### Prompt
Your answer should be the exact lines of the data below from the one containing "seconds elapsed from" through the one containing "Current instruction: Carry"; please include nothing else.

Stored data

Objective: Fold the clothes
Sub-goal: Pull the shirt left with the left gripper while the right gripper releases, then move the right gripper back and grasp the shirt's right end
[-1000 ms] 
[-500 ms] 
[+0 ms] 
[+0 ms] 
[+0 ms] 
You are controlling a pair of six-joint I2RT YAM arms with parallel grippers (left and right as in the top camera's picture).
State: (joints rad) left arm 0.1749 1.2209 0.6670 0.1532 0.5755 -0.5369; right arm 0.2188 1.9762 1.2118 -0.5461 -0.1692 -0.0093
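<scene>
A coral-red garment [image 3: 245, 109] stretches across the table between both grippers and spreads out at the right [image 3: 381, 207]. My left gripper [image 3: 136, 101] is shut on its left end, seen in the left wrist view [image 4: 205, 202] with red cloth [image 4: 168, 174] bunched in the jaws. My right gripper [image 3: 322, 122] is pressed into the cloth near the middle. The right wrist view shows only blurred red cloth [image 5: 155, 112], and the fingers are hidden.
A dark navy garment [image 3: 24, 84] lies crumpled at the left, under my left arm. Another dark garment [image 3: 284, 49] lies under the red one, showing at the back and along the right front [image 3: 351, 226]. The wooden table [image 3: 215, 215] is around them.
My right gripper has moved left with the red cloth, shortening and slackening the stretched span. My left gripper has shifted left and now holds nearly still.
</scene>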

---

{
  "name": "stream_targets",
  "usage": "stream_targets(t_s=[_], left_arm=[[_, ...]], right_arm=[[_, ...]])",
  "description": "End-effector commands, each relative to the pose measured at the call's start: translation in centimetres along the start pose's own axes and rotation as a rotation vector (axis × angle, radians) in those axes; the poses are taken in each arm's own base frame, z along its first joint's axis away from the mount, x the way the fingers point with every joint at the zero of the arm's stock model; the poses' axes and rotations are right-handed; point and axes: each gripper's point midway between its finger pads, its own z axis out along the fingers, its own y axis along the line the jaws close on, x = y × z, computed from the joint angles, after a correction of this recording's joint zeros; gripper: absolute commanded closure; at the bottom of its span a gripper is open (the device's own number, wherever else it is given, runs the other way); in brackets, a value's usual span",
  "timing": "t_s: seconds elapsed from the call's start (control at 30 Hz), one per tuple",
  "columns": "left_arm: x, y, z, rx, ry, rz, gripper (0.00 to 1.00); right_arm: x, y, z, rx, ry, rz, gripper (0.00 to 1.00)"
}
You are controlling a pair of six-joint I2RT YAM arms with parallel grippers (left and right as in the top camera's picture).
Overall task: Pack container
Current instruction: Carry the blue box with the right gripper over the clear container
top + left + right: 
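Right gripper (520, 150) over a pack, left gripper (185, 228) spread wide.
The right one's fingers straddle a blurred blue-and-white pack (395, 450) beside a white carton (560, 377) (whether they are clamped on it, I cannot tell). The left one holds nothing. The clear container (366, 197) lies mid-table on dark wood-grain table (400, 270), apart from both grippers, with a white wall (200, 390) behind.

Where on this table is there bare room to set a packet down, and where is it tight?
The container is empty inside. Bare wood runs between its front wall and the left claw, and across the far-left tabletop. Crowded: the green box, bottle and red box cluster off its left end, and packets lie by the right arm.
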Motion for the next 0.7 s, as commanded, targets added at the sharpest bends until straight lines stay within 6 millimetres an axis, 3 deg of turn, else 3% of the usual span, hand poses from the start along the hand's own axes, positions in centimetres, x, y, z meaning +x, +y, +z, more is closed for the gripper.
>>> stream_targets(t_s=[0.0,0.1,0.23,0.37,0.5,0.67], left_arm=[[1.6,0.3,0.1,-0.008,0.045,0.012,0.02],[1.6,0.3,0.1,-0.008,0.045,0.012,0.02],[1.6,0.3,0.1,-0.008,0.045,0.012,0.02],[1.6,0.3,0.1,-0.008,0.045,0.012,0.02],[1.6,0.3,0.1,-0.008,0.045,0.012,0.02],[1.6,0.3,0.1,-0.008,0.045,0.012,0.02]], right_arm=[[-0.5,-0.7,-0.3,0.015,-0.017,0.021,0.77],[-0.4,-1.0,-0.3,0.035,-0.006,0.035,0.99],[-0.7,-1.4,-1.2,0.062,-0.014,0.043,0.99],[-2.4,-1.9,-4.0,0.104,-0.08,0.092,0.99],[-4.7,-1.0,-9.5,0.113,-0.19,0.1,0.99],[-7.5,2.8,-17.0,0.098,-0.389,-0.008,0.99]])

### Solved exercise
  "timing": "t_s: seconds elapsed from the call's start (control at 30 Hz), one per tuple",
  "columns": "left_arm: x, y, z, rx, ry, rz, gripper (0.00 to 1.00); right_arm: x, y, z, rx, ry, rz, gripper (0.00 to 1.00)"
}
You are controlling a pair of six-joint I2RT YAM arms with parallel grippers (left and right as in the top camera's picture).
Overall task: Pack container
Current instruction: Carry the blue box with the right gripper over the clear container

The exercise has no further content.